Now, with a staff of 240 working with cross-border financial services, and a branch in Singapore, Luxembourg has become the centre of excellence for crossborder business within the SEB Group. “Today “risk” is integrated into the business as such, and an important part of the whole process that of course goes for our client business part as well,” adds Lundquist.

“As a CEO, you do notice changes in the amount of time that you spend on risk management duties. I spend more time discussing this in client meetings and board and management meetings, and notably, our clients are also eager to understand the latest regulatory changes,” adds Lundquist.

“Ten years ago, we would invite our clients to business breakfasts to discuss how to manage or optimise a portfolio; today the topic is extended to include new regulations such as MiFIDII, PSD2, GDPR, AIFMD, etc.”


Investors can also be prepared to manage geopolitical risk in their portfolios by understanding how risk is priced into investments and anticipating how geopolitical developments are likely to affect the value of these investments.

“We always follow macro events closely to proactively manage the agreements with our customers. We combine all the research that we have in the bank and form a “House view” that we base our recommendations on in our advisory service and our discretionary portfolios.

There is also a lot of focus on the investment advisory process, matching our customers’ financial situations, investment goals and knowledge and experience with an investment profile, supporting us when providing the clients with proper and relevant advice,” adds Lundquist.


Since the financial crisis, global regulators have grappled with devising mechanisms to reduce the systemic risk posed by the banking system.

The regulations that emerged from the international financial crisis and the fines that were levied in its wake triggered a wave of change in risk functions. Key among the regulations affecting the financing markets is the Basel III regulatory framework designed to strengthen financial institutions by placing guidelines on leverage ratios, capital requirements and liquidity.

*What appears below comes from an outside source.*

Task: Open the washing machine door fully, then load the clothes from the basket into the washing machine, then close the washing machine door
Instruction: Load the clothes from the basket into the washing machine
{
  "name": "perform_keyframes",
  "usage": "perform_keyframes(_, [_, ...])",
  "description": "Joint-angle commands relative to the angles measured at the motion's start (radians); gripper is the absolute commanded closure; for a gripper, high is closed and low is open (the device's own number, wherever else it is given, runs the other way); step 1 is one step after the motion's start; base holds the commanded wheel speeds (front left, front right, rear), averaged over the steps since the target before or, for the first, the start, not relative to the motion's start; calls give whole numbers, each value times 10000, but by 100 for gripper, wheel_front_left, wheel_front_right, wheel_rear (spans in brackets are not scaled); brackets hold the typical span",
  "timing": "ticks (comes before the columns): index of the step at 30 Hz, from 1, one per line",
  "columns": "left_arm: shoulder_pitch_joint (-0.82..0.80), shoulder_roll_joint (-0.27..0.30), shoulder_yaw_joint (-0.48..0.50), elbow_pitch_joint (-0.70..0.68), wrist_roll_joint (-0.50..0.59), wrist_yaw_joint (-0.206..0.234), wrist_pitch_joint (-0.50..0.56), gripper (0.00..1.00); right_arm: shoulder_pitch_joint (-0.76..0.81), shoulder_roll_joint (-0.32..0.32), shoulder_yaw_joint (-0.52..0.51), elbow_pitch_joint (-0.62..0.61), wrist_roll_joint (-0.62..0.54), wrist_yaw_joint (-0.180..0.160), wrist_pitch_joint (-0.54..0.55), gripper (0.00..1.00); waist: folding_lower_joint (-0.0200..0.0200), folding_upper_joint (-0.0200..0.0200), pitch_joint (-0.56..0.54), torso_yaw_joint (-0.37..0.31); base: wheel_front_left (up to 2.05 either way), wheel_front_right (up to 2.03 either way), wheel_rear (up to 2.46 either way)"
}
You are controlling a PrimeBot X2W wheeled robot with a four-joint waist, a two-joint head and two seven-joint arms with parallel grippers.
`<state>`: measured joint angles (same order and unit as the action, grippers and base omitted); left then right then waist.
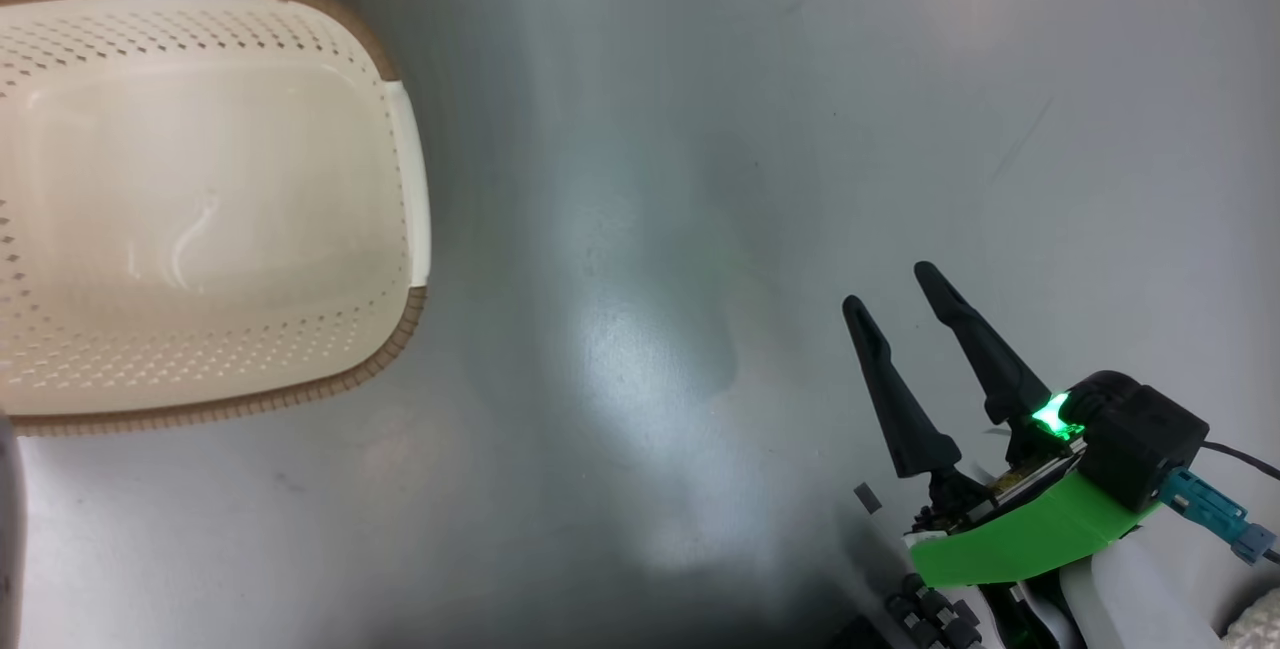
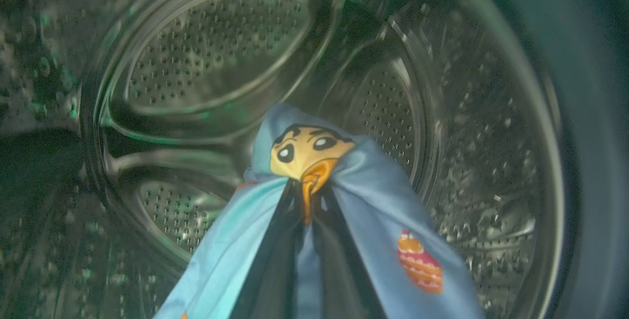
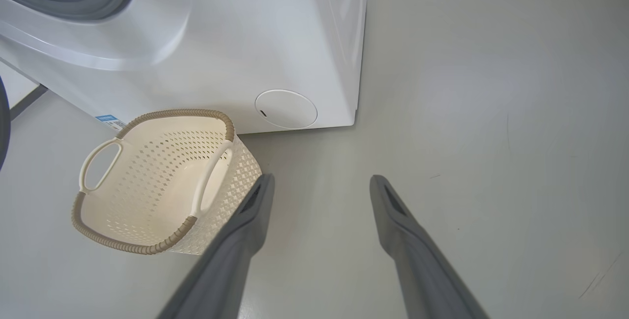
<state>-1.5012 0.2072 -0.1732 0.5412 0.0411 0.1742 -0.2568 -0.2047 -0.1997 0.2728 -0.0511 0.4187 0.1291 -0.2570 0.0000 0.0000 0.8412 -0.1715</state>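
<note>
My left gripper is inside the washing machine's perforated steel drum, shut on a light blue garment printed with a cartoon face and an orange cake. The cloth drapes over both dark fingers. The cream basket with its brown rim stands empty on the floor, also in the right wrist view just in front of the white washing machine. My right gripper hovers open over bare floor to the basket's right, its fingers wide apart with nothing between them. A dark curved sliver may be the door's frame.
The machine's grey gasket shows at the top left of the right wrist view, with a round white cap and a blue label low on its front. Glossy grey floor stretches to the right of the basket and the machine.
</note>
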Motion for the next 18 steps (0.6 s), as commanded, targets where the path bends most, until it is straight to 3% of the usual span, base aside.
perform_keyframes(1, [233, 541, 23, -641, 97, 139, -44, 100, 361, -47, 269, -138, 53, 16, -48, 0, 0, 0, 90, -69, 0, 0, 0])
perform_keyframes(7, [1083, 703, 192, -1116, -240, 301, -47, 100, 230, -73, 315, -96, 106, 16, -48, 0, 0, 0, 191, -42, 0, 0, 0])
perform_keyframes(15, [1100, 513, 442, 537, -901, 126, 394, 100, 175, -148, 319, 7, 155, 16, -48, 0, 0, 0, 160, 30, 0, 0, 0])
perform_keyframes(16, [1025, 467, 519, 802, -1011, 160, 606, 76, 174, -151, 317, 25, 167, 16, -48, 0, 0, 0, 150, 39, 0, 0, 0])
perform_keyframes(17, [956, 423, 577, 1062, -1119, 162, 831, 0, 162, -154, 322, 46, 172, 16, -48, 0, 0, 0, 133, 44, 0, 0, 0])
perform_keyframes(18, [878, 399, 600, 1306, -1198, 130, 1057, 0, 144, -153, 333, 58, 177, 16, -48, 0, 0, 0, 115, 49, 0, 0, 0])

“Regulations aiming at limiting systemic risk have long been a part of the industry’s day-to-day business, measuring and reporting risk-weighted capital, liquidity ratios and leverage ratios to mention on a few and making sure we have sufficient capital buffers and real control over counterparty risks.

More formal requirements and monitoring are good ways to sustain and develop the confidence for the industry and its function in society. This also ensures that we have a prudent and stable long-term liquidity situation in our bank,” says Lundquist.


“Another positive development is a meaningful dialogue across the industry around values, code of conduct and sustainability. The United Nations 17 sustainable development goals to transform our world is an important milestone to concretise necessary actions where everyone needs to do their part. We all have an important role in the development of society and in supporting these goals,” concludes Lundquist.